Fujitsu tests BPO services

Fujitsu Consulting Canada has opened its first Fujitsu Consulting Business Services operations facility in Halifax in order to consolidate its business processes across North America. In doing so, the company is using itself as a guinea pig by implementing business process outsourcing (BPO) internally before offering it to customers.

BPO refers to contracting out or outsourcing what an organization would consider its non-core business processes to an outside firm in order to reduce costs and free up resources.

The facility went live in May, offering accounts payable services for Fujitsu’s U.S. operations. In the months ahead, the consulting house said it would extend internal functions to include billing management and accounts receivable, human resource (HR) administration, IT service management, payroll and travel.
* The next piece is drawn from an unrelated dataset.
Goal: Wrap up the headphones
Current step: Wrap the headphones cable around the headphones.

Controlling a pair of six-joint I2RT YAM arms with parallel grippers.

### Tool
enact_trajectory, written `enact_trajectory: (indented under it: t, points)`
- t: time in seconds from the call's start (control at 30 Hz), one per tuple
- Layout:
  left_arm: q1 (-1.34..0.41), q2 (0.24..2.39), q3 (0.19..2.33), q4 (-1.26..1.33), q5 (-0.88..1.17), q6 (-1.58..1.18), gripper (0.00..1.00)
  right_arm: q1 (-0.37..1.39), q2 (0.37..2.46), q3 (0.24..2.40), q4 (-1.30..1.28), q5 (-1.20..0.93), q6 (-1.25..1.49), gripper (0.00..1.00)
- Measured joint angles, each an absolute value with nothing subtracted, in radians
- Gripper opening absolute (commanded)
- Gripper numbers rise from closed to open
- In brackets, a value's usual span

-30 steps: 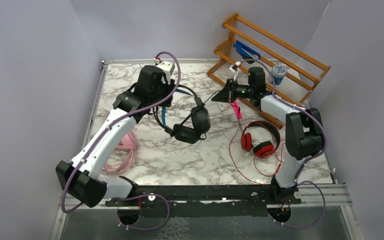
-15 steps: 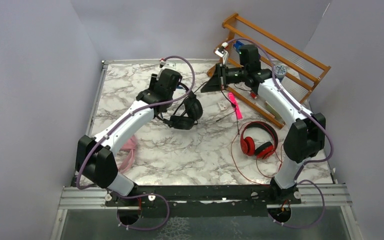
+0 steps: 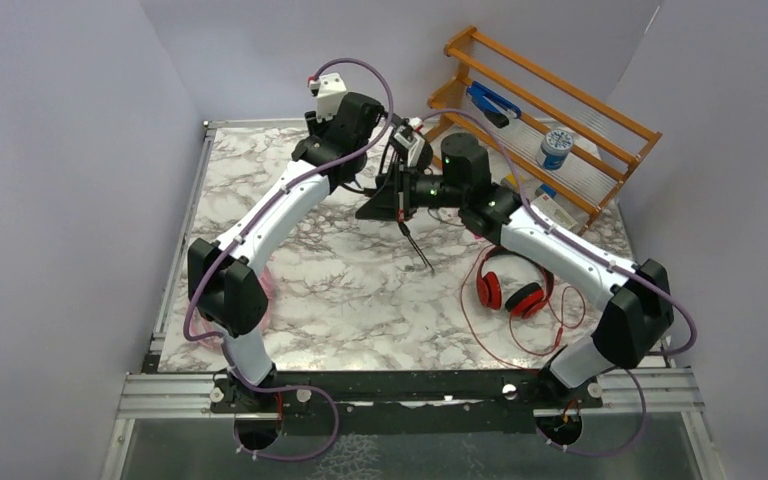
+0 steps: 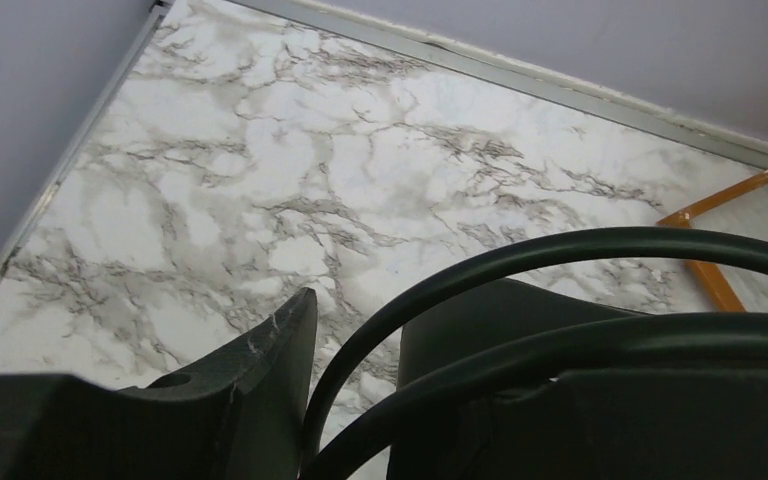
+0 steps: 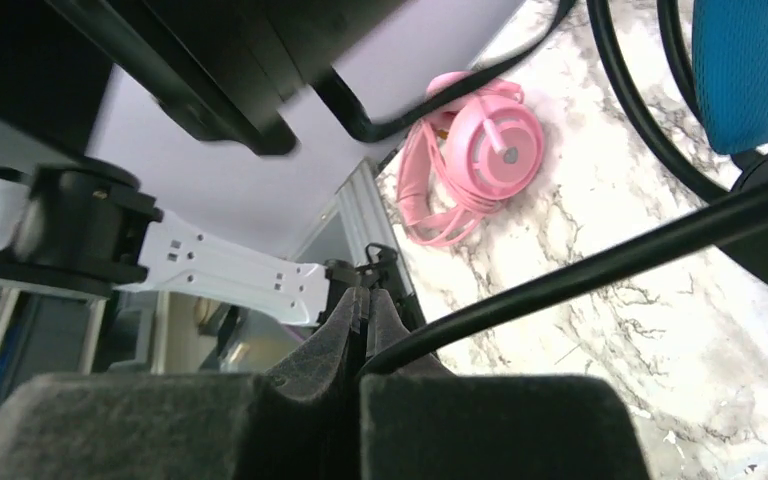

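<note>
The right pincer (image 5: 362, 322) is pressed fully closed, its fingers meeting on a thin black cable (image 5: 600, 265) that leaves them toward 3 o'clock in its wrist view. In the top view a loose length of that cable dangles from it toward 5 o'clock, above the tabletop (image 3: 360, 300).

Just beside it, at its 11 o'clock, the left pincer (image 4: 355, 312) hangs high over the far end. Its fingers stand a narrow gap apart, and the dark band of the black headphones (image 4: 600, 240) runs through that gap. I cannot tell whether they press on it. The blue headband pad shows at 1 o'clock in the right wrist view, off the marble.

The red headphones (image 3: 510, 290) lie flat at 4 o'clock from the right pincer, with their red cord looped around them. The pink headphones (image 5: 485, 150) lie on the marble near the left edge. A wooden rack (image 3: 560, 100) stands at 1 o'clock.
</note>
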State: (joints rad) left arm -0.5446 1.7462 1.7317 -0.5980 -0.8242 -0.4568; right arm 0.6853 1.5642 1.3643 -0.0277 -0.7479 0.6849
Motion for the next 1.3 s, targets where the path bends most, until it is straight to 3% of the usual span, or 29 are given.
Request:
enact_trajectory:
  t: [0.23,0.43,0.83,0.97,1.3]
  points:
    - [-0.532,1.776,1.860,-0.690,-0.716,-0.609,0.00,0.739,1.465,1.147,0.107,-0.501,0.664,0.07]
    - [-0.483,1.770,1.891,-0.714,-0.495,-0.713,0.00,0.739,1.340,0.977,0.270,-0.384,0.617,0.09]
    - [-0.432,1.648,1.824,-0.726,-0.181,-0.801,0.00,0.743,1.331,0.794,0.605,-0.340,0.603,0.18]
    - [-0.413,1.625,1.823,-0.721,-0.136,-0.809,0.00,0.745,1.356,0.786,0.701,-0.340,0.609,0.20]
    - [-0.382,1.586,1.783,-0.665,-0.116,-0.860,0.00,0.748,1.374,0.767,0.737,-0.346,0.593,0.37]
Currently, the facility is home to 15 employees, and that number is expected to hit 50 by fall.

Although what Fujitsu is doing – using itself to test its BPO model – is a strategy many vendors employ, the trial will be important in gauging whether the company does offer BPO services externally down the line, company officials said.

“If we can generate the business metrics out of the internal decision, we become a test case and demonstrable site for clients to come and see what is possible,” said Paul Kent, senior vice-president of strategic consulting for Fujitsu Canada in Halifax. In fact, there are even service level agreements in place to ensure quality and reliability standards are met, he added.
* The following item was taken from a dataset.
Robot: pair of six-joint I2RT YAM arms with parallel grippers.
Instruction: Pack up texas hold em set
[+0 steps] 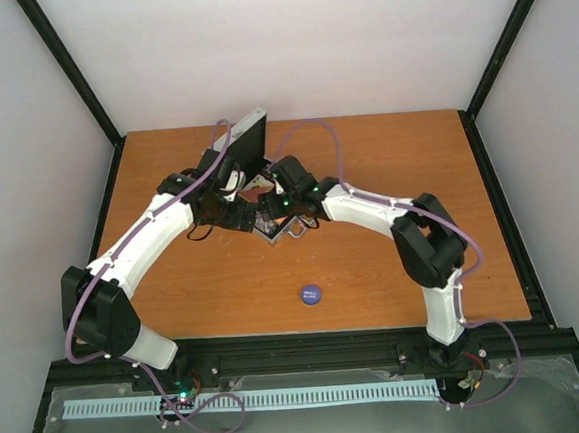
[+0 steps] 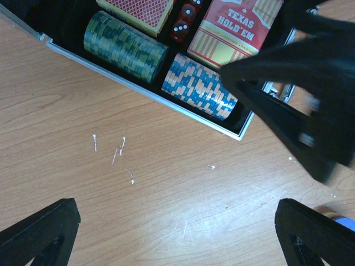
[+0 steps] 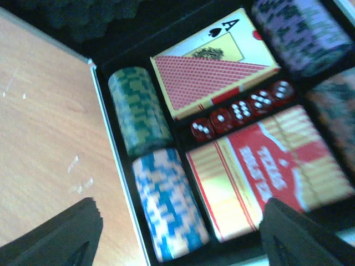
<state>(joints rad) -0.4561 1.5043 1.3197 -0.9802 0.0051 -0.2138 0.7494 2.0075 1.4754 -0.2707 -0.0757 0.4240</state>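
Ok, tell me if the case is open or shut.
The case is open: its lid stands raised in the top view, and the right wrist view looks straight onto chip stacks, dice and card decks inside.

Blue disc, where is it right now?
Top view: the blue disc lies on the table, outside the open case, near the table's front edge, roughly centre.

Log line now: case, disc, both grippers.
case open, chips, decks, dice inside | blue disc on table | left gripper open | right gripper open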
So far there are no IT workers among the facility’s staff. “It is a different kind of employee in many respects…these are financial and human resources management professionals. We have individuals here now that are certified chartered accountants (CA) or on their way to becoming a CA or senior clerical people. We are diversifying our professional capabilities,” Kent said.

When asked to compare BPO to traditional outsourcing, he said the risks and outcomes are virtually the same because BPO is still outsourcing. “At issue here is non-core but essential functions of an organization [that are] candidates for outsourcing.”
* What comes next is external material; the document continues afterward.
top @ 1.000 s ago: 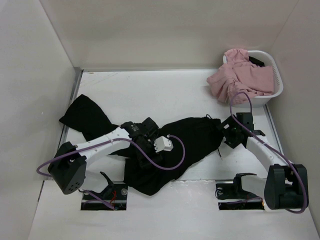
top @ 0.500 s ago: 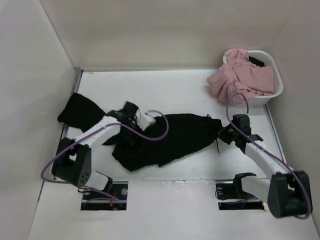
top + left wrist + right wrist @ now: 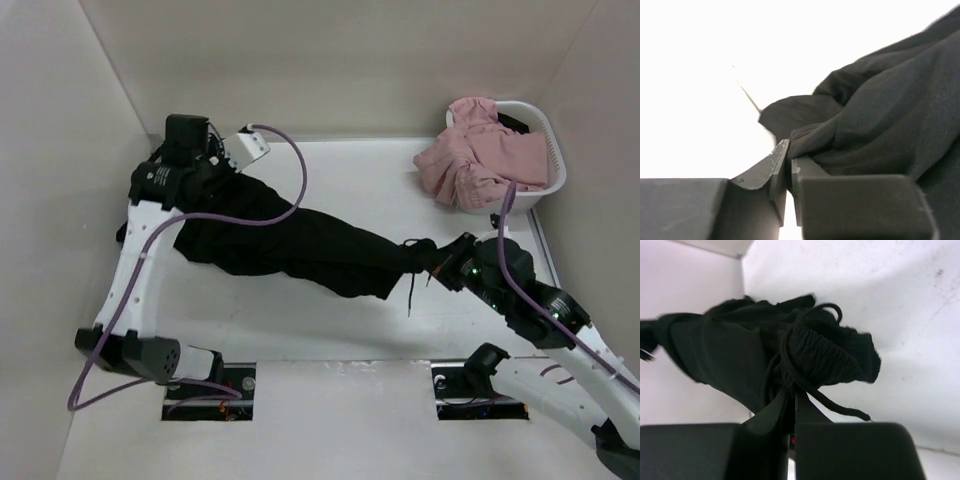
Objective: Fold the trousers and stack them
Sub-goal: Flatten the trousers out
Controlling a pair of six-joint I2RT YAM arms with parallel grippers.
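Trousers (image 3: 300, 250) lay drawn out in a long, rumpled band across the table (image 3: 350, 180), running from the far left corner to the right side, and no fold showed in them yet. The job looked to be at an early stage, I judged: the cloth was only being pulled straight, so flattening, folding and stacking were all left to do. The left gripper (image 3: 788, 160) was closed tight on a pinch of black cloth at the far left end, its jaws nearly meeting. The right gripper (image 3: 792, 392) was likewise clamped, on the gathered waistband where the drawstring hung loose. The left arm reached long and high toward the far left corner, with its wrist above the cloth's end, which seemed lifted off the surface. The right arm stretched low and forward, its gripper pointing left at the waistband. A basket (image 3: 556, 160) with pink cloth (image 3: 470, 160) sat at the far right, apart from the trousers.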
While similar to traditional IT outsourcing, BPO is more about finding functions that are not associated with that, such as data centre operations. Toronto-based BDP Business Data Services Ltd., a division of FirstService Corp. has been in the BPO game since the mid ’90s. The company has taken a horizontal BPO approach and it doesn’t consider itself to be an IT outsourcing shop.

“In our minds, BPO is more of a multi-functional outsourcing initiative versus, say, everyone outsourcing document management or data capture…. Then there’s the vertical approaches which would be the HR and IT plays. Our approach says the first group is completely commodity today,” said Luci Cudmore, senior vice-president of corporate development at BDP in Toronto. The company has four processing centres in Ottawa, Orangeville, Ont., and Toronto.

One BDP customer is the Bank of Nova Scotia. It manages the bank’s student loans because the financial institution didn’t want to do it internally. “[We’ve] taken our complete end-to-end solution and run the people, the process and the technology on our platform,” and at day’s end, BDP reports back to the bank on the transactions it processed on behalf of the bank, she said.

In the late ’90s, consultants said the BPO market was poised for take-off. Today, BPO has been downgraded to an emerging market. As one analyst said, part of the problem may be IT’s exclusion from BPO decisions, when organizations should instead be leveraging the experiences the IT sector has gained in outsourcing.

“The CIO is not really involved in the BPO decision-making process and there really hasn’t been good communication between IT and business process managers when it comes down to outsourcing,” said Rebecca Scholl, a principal analyst at Gartner Inc. in San Jose, Calif.

BPO vendors are divided into three camps: payroll processing companies, transactional processing outfits and strategic. This makes finding the right vendor a challenge. As a result, Gartner formulated a model describing the sector, called the BPO Market Model.

“We wanted a model that would represent all the functions that a company needs to operate independent of what industry they are in. In every company, whether it’s a hospital, a manufacturing or state and local government, you’re going to need three things – demand management that is going to link you to your customer base, supply management and enterprise services, to support and enable these processes,” she said. One certainty about the BPO market today is that it targets large enterprises across North America, Scholl noted.

Fujitsu’s Kent said the company plans to pilot its internal BPO services until the beginning of next year, and depending on its internal success, it will then decide if it is ready to go to market offering services.